▸ Work task: Repeat the lines of the data exactly and exclude any picture among them.
'''
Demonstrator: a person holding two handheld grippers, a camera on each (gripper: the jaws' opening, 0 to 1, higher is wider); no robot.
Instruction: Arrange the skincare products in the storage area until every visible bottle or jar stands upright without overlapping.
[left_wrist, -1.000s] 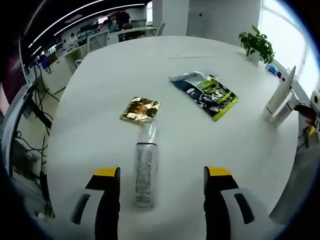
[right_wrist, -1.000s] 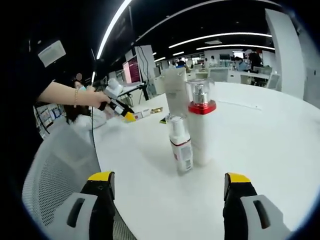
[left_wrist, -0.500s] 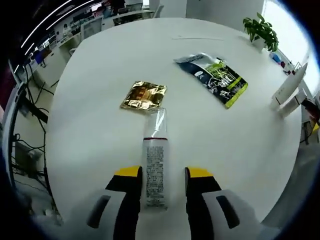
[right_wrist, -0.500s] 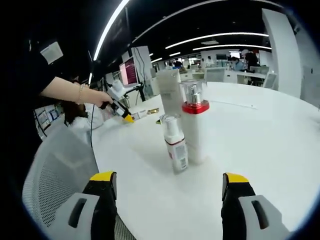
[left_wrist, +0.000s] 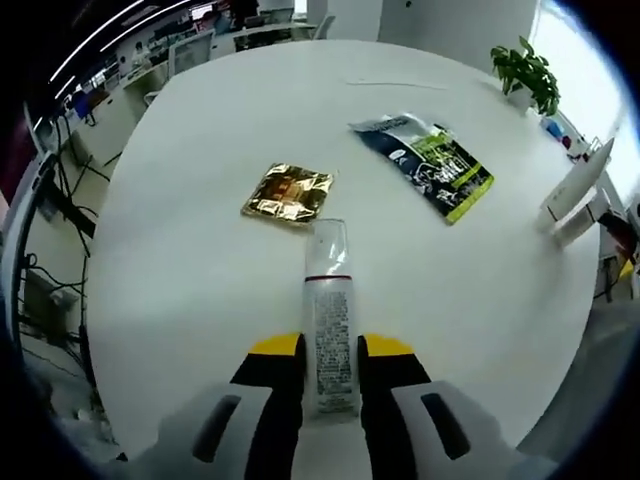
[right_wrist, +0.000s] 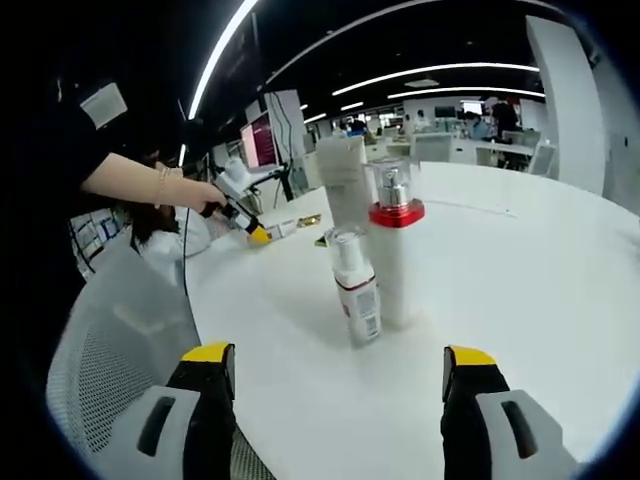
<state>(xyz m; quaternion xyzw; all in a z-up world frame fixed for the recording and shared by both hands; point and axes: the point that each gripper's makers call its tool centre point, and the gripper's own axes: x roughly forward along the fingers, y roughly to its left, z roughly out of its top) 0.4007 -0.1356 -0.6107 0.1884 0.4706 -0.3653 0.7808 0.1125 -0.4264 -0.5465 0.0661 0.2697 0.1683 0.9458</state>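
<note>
— White and round, the table top (left_wrist: 200, 240) is sitting in an open-plan office; where is the lying bottle relative to the left gripper?

— In the left gripper view, the clear-capped white spray bottle with a thin red band (left_wrist: 331, 318) is lying on its side, its base between the yellow-tipped jaws of the left gripper (left_wrist: 331, 347). The jaws are standing narrow, pressed against both sides of the bottle's lower body, and its clear cap is pointing away toward a crinkled gold foil sachet (left_wrist: 288, 193) just beyond it.

— What is changing against the earlier pictures?

— A second ago those jaws were standing wide with the bottle loose between them; now they are closing right onto it. A dark blue and lime green printed pouch (left_wrist: 424, 164) is lying well apart, with a potted green plant (left_wrist: 527, 71) at the far edge.

— And the other side?

— In the right gripper view, the right gripper (right_wrist: 338, 358) is staying spread wide over bare table, holding nothing. Ahead, a small white pump bottle with a red band (right_wrist: 355, 287) is standing upright just beside a tall white bottle with a red collar and clear cap (right_wrist: 393, 245), a tall white tube (right_wrist: 345, 179) behind them.

— Any writing?

— Print is showing on the lying bottle, the small pump bottle and the pouch, but it is too small to read.
</note>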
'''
▸ Output for this exercise:
Demonstrator: a person holding two handheld grippers, a camera on each (gripper: the jaws' opening, 0 to 1, higher is wider); no robot.
Instruction: Arrange the skincare products in the storage area until every visible bottle or jar stands upright without overlapping.
[left_wrist, -1.000s] 
[right_wrist, -1.000s] 
[left_wrist, -0.500s] 
[right_wrist, -0.500s] 
[left_wrist, +0.000s] 
[right_wrist, +0.000s] 
<state>(xyz m; quaternion xyzw; all in a z-up world frame fixed for the recording and shared by both hands; point and axes: the point that each gripper's makers call its tool centre point, and the gripper's own axes: x roughly forward along the fingers, y roughly to its left, z roughly out of its top) 0.4007 -0.1356 -0.6107 0.1884 0.4706 -0.3653 0.7808 0.1125 -0.4264 -0.5465 0.0661 0.2697 0.1683 0.9458</state>
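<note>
— White and round, the table top (left_wrist: 200, 240) is sitting in an open-plan office; where is the lying bottle relative to the left gripper?

— In the left gripper view, the clear-capped white spray bottle with a thin red band (left_wrist: 331, 318) is lying on its side, its base between the yellow-tipped jaws of the left gripper (left_wrist: 331, 347). The jaws are standing narrow, pressed against both sides of the bottle's lower body, and its clear cap is pointing away toward a crinkled gold foil sachet (left_wrist: 288, 193) just beyond it.

— What is changing against the earlier pictures?

— A second ago those jaws were standing wide with the bottle loose between them; now they are closing right onto it. A dark blue and lime green printed pouch (left_wrist: 424, 164) is lying well apart, with a potted green plant (left_wrist: 527, 71) at the far edge.

— And the other side?

— In the right gripper view, the right gripper (right_wrist: 338, 358) is staying spread wide over bare table, holding nothing. Ahead, a small white pump bottle with a red band (right_wrist: 355, 287) is standing upright just beside a tall white bottle with a red collar and clear cap (right_wrist: 393, 245), a tall white tube (right_wrist: 345, 179) behind them.

— Any writing?

— Print is showing on the lying bottle, the small pump bottle and the pouch, but it is too small to read.
</note>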

This exercise requires no additional answer.